Precore mutants of HBV caused infections difficult to treat, prolonged duration and higher risk of liver cirrhosis. These mutations include a change in DNA bases from guanine to adenine at position 1896 (G1896A), and from cytosine to thymine at position 1858 (C1858T) of the viral genome. From the analysis of the Malaysian HBV sequences, most isolates were found to confer C1858T mutation in the precore region. This finding is in agreement with reports of T1858 variant commonly found in Asian regions (
9,
10).
Genotype predominance was not observed in subjects with C1858T mutation as it was equally distributed among HBV B and C genotypes and found in two of the D genotype. Other studies found major existence up to 100% of T1858 variant in genotypes B, D and E, moderately or heterogeneously in genotype C and less common in genotype A (
11-
13). The mutation of interest G1896A was also present in HBV sequences. Interestingly, it was observed that all subjects with A1896 variant carried the T1858 variant. The T1858 substitution is known to be a provocateur of A1896 mutation that abolishes synthesis of HBeAg (
14). G1896A mutation is located within the epsilon (ε) structure, a highly conserved stem-loop essential for the initiation of encapsidation during viral replication (
15). When G1986A mutation is paired with C1858T, the ε structure is more stabilized, thus enhancing viral replication. Therefore, development of G1896A mutation relies on the presence or absence of C or T at position 1858, which is genotype dependent (
1,
16).
Our findings suggested that G1896A mutation was not significantly associated with HBeAg-negativity. This is contradicted by several studies reporting that A1896 variant existence is profound in HBeAg-negative subjects (
1,
17,
18). On the other hand, when HBeAg status was compared within the subjects that had A1896 mutation, a large proportion were HBeAg-negative (21/24, 87.5%). However, when statistically determined, this association was insignificant as a large number of HBeAg-negative status was observed in the non-mutant group. Generally, a very low prevalence (0% - 9.3%) of A1896 variant in HBV has been observed in Malaysia since late 1990’s and early 2000’s (
11,
19,
20).
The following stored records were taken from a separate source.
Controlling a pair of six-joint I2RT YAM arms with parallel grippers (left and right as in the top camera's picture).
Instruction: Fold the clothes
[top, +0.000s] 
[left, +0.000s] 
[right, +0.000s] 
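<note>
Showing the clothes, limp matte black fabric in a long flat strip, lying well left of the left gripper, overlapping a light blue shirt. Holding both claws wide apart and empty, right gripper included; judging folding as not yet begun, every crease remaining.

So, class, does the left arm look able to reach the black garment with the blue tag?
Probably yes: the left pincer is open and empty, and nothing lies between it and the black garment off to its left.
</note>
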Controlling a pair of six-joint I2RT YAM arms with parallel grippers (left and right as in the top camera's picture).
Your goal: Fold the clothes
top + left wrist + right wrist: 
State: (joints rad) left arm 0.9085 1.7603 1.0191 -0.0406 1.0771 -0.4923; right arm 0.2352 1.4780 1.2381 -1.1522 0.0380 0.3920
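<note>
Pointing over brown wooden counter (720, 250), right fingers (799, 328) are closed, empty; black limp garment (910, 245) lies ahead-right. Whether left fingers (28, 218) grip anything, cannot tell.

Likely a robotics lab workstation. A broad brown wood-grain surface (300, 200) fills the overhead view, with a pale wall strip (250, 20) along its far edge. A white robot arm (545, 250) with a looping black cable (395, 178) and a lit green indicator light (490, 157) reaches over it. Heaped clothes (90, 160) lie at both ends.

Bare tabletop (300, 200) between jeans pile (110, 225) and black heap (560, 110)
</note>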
Furthermore, absence of HBeAg in HBV infected patients does not necessarily indicate the presence of pre-core mutant entirely.
The G1896A mutation was more prevalent in HBV genotype B than genotype C in Malaysia. In accordance to the finding of this study, few other countries such as Indonesia, Vietnam and East Asia reported a significant association between genotype B and G1896A mutation (
13,
21,
22). The basis behind genotype selectivity of G1896A mutant mainly points to the C1898T mutation, which is prominently present in genotypes B, D and E.
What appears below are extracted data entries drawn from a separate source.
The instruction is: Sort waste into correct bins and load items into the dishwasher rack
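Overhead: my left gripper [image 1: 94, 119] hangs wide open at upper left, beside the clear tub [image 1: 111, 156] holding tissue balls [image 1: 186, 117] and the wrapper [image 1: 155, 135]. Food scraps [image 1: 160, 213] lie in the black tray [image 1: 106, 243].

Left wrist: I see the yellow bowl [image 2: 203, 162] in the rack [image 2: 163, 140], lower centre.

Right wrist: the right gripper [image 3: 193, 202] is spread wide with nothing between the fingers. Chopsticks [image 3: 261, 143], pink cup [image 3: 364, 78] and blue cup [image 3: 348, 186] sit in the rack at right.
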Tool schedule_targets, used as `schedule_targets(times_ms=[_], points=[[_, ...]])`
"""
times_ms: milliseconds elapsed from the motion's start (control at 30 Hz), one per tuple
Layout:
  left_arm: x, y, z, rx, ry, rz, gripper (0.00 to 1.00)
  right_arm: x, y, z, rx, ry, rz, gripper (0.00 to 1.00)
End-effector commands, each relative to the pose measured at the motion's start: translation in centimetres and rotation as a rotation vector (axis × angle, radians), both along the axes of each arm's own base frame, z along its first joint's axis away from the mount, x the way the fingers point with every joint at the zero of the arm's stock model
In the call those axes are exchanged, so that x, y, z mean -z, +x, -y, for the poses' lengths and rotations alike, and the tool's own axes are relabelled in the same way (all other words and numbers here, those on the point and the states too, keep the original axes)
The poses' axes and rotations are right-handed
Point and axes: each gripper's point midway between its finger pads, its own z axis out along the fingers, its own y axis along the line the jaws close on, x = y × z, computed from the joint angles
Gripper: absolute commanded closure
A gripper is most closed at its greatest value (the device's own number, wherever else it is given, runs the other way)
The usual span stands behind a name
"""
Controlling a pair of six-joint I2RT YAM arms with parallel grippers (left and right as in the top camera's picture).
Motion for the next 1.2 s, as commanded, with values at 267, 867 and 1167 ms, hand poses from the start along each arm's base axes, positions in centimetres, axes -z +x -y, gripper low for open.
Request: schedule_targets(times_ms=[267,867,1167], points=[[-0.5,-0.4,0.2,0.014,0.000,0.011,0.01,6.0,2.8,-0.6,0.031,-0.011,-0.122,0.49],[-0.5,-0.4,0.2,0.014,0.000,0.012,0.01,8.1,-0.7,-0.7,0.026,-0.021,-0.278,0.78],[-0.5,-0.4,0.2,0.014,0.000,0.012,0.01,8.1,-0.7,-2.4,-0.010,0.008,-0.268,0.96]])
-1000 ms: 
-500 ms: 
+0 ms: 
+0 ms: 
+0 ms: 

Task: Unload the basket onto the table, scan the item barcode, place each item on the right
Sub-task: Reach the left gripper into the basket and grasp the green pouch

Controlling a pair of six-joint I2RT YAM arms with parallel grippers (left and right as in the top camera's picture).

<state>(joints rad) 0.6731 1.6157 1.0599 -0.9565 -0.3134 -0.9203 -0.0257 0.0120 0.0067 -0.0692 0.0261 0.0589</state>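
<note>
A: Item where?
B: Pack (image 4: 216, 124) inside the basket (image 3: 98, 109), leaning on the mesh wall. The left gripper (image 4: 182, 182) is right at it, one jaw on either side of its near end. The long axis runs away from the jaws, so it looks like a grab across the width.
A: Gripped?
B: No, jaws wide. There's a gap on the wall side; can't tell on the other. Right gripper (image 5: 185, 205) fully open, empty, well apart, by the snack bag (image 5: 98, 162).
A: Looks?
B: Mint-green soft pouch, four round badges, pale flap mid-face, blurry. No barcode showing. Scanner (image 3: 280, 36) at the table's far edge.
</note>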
Regarding the relation of G1896A mutation and clinical status of study subjects, it was observed that the stop codon mutation was significantly present in patients with asymptomatic chronic hepatitis B and liver cirrhosis. The proportion of patients with liver cirrhosis who acquired A1896 variant in our study (41.7%) is similar to the findings by Tong et al. (
23) (42.0%). However, the same study found a strong correlation of mutation with development of HCC, which was not observed in our study. There was one subject in the present study with fulminant hepatitis who had G1896A mutation. Association could not be drawn from this finding as the number of fulminant hepatitis in this study was limited to one. However, there have been numerous reports describing an association between precore stop codon mutation and fulminant hepatitis (
24-
26). G1896A was thought to cause severe liver disease as it is frequently found in patients with chronic hepatitis B, liver cirrhosis and fulminant hepatitis. Conversely, several studies detected this mutation in asymptomatic HBV carriers (
27,
28). Thus, the role of this mutation in triggering severe form of hepatitis is unclear.
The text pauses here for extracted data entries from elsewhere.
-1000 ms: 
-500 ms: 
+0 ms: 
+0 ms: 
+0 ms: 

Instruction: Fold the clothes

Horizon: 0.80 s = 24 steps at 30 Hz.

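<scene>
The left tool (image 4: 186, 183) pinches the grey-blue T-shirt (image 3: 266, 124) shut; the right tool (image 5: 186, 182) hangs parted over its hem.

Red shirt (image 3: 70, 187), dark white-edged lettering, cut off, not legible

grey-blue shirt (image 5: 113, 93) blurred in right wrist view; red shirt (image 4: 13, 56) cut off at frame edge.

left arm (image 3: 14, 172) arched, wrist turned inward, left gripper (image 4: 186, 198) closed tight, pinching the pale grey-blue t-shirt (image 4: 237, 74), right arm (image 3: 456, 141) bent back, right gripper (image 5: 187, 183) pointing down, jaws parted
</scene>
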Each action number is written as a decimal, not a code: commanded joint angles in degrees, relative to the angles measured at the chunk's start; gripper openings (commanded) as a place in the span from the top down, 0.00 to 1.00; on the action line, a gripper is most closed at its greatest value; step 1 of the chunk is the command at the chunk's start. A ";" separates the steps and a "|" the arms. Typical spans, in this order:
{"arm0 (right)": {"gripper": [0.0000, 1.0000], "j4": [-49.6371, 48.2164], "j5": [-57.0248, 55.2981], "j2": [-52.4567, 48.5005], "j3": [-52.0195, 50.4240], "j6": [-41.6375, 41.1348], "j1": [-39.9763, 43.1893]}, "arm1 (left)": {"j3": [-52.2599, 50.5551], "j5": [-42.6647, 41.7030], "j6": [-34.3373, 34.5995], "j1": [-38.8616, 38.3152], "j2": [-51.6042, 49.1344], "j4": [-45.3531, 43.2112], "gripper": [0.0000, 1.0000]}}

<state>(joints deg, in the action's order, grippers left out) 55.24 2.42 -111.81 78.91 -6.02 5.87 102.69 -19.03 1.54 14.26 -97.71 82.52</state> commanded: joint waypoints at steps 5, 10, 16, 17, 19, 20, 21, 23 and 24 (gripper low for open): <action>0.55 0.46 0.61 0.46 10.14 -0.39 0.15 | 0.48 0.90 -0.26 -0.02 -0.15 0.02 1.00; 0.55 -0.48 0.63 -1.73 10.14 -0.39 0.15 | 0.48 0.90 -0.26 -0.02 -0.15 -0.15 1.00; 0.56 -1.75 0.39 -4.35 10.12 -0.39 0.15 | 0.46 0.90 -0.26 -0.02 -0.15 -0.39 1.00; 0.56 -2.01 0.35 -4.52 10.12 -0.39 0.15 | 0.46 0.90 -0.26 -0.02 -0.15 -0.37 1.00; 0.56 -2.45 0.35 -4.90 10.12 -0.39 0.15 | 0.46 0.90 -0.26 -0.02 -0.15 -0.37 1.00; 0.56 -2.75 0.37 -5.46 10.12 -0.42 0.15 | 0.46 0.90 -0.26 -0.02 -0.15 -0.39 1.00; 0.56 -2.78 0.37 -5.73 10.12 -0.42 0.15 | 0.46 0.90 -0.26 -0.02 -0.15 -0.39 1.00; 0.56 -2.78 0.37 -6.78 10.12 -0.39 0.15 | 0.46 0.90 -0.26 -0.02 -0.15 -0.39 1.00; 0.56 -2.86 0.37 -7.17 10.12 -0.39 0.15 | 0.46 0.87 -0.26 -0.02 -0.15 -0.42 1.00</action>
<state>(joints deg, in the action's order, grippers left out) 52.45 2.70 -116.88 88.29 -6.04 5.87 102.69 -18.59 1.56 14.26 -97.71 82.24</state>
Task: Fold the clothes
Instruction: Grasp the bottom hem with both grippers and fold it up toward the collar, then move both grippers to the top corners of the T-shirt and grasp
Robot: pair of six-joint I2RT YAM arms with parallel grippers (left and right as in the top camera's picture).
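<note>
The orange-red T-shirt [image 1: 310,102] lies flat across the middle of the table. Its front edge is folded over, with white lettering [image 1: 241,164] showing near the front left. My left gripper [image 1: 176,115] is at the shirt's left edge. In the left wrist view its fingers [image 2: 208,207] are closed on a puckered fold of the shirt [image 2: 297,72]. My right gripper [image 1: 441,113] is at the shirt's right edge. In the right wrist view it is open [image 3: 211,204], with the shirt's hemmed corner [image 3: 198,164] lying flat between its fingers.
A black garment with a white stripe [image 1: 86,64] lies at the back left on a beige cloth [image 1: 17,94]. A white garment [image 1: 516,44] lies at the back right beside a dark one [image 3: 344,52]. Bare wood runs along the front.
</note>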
The role of G1896A mutation in HBeAg-positive seroconversion has been reported (
29). In the present study, from 5 subjects with e-seroconversion, two conferred G1896A mutation. Similarity in age, gender and clinical status was observed in both patients. However, it is unclear if this mutation occurred before or after e-seroconversion. This is because retrospective samples were used in this study; therefore, no follow-up was performed for subjects. However, heterozygous A1896 and G1896 peak observed in only one sequence direction may suggest the role of G1896A in triggering e-seroconversion.
The present study also evidenced prominent prevalence of G1896A mutation among middle-aged adult group followed by older adult group and low prevalence in geriatric and pediatric groups. This finding is supported by another study that showed a high prevalence of this mutation among middle-aged patients (
30). The reason for selectivity of stop codon mutation in middle-aged group is unclear. The absence of stop codon mutation among pediatric group was inconclusive as only one subject from the mentioned group was available for this study.
In conclusion, the study findings showed an intermediate prevalence of G1896A mutation among Malaysian hepatitis B carriers. No significant association was observed between G1896A mutations and its role in causing HBeAg-negativity. However, our data suggested a significant association of G1896A with genotype B and patients with chronic hepatitis B and liver cirrhosis.